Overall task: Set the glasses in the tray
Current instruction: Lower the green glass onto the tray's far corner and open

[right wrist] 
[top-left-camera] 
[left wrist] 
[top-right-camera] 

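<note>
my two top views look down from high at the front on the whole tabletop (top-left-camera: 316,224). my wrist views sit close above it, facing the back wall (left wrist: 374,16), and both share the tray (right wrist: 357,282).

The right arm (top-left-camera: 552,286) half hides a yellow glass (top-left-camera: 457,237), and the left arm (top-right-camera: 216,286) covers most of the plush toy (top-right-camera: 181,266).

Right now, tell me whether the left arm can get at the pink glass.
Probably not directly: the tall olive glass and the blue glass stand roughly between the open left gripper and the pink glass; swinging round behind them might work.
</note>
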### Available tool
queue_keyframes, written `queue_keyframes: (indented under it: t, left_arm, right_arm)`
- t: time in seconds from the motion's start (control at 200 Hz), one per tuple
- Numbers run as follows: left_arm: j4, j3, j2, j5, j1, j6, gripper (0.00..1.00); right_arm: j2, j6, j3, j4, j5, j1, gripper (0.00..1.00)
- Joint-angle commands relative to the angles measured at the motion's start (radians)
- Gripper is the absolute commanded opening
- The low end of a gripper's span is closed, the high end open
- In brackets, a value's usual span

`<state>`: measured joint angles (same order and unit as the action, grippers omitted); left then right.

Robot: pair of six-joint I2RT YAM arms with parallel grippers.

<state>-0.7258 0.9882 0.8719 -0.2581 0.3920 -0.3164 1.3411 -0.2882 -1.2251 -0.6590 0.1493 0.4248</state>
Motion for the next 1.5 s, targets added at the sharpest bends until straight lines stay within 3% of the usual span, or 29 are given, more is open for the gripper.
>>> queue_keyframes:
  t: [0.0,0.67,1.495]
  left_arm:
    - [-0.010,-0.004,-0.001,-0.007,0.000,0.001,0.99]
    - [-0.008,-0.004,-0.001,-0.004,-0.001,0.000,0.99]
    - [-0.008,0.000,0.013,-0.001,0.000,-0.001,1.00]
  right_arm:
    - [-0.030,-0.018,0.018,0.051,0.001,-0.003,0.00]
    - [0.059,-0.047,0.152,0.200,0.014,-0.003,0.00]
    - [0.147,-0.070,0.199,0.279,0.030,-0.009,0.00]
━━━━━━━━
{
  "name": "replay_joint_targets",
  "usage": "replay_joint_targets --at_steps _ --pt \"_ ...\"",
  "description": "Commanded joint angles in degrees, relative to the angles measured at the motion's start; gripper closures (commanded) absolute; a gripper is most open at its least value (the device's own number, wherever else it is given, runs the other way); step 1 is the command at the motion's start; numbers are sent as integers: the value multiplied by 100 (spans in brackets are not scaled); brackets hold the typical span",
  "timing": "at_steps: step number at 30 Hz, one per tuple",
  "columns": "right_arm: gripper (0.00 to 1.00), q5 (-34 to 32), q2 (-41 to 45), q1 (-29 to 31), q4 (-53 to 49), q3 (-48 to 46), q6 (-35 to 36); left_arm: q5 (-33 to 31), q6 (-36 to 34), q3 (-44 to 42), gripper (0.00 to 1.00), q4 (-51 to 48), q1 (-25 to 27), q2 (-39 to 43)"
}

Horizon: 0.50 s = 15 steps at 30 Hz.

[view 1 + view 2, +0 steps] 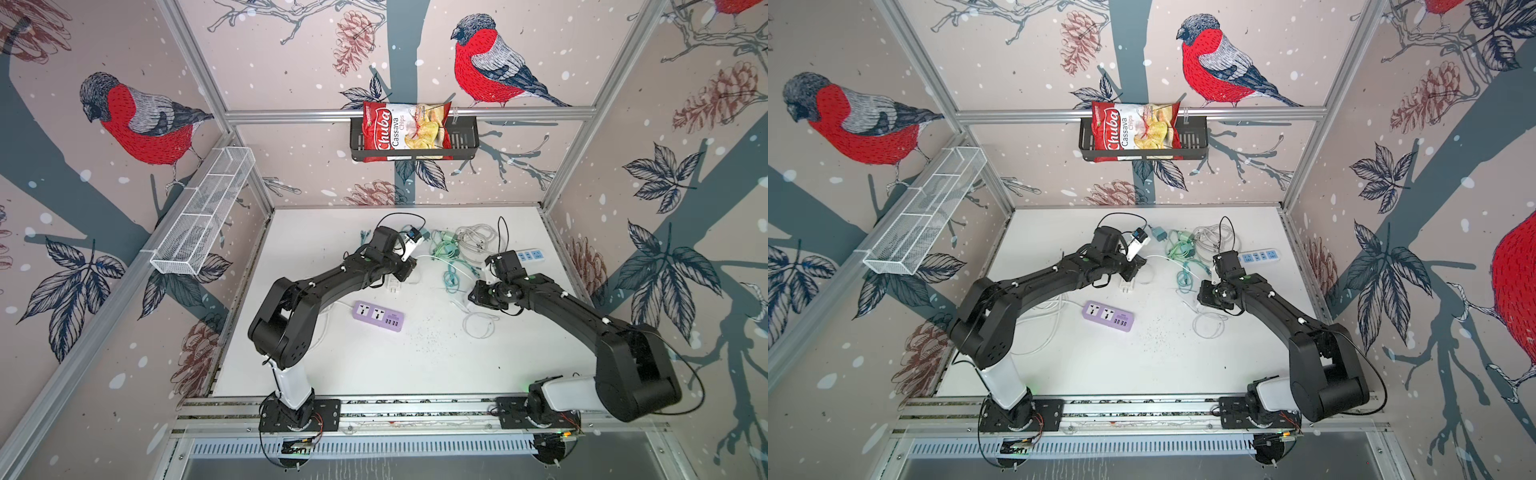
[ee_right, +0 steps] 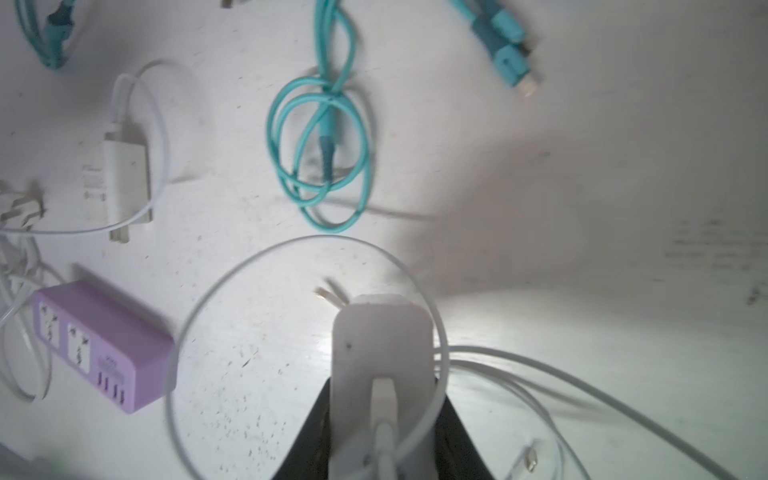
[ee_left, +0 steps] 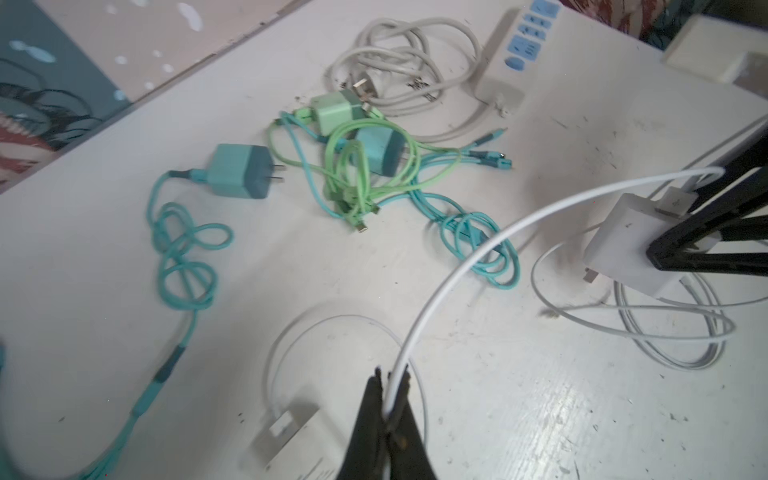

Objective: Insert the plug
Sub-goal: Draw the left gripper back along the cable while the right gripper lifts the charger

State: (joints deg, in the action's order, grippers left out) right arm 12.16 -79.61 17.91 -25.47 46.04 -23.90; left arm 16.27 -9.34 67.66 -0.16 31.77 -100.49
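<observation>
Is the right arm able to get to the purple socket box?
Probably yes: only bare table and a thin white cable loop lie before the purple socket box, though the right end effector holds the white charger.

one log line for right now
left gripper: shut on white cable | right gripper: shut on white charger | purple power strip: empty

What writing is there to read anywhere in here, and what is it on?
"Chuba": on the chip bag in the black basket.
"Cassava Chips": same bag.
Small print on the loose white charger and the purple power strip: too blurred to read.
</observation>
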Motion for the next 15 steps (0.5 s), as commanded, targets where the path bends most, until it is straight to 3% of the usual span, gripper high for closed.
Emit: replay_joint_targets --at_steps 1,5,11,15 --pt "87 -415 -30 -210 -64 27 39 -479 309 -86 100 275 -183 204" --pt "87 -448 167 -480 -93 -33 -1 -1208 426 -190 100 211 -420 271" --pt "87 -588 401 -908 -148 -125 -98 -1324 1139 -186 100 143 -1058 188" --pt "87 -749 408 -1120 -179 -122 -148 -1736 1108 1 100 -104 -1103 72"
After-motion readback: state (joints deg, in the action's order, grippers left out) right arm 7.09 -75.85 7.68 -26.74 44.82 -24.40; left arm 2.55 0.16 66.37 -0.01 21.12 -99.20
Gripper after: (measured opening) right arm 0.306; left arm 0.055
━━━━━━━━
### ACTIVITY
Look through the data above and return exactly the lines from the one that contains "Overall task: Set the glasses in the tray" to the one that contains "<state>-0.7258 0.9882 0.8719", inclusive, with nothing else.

### PROBLEM SOLUTION
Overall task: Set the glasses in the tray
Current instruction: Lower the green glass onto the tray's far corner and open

[right wrist] 
[top-left-camera] 
[left wrist] 
[top-right-camera] 

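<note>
my two top views look down from high at the front on the whole tabletop (top-left-camera: 316,224). my wrist views sit close above it, facing the back wall (left wrist: 374,16), and both share the tray (right wrist: 357,282).

The right arm (top-left-camera: 552,286) half hides a yellow glass (top-left-camera: 457,237), and the left arm (top-right-camera: 216,286) covers most of the plush toy (top-right-camera: 181,266).

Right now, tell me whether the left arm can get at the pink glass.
Probably not directly: the tall olive glass and the blue glass stand roughly between the open left gripper and the pink glass; swinging round behind them might work.
</note>
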### Available tool
queue_keyframes, written `queue_keyframes: (indented under it: t, left_arm, right_arm)`
- t: time in seconds from the motion's start (control at 200 Hz), one per tuple
- Numbers run as follows: left_arm: j4, j3, j2, j5, j1, j6, gripper (0.00..1.00); right_arm: j2, j6, j3, j4, j5, j1, gripper (0.00..1.00)
- Joint-angle commands relative to the angles measured at the motion's start (radians)
- Gripper is the absolute commanded opening
- The low end of a gripper's span is closed, the high end open
- In brackets, a value's usual span

`<state>`: measured joint angles (same order and unit as the action, grippers omitted); left then right.

Robot: pair of six-joint I2RT YAM arms with parallel grippers.

<state>-0.7258 0.9882 0.8719 -0.2581 0.3920 -0.3164 1.3411 -0.2882 -1.2251 -0.6590 0.1493 0.4248</state>

The exercise calls for nothing more than this answer.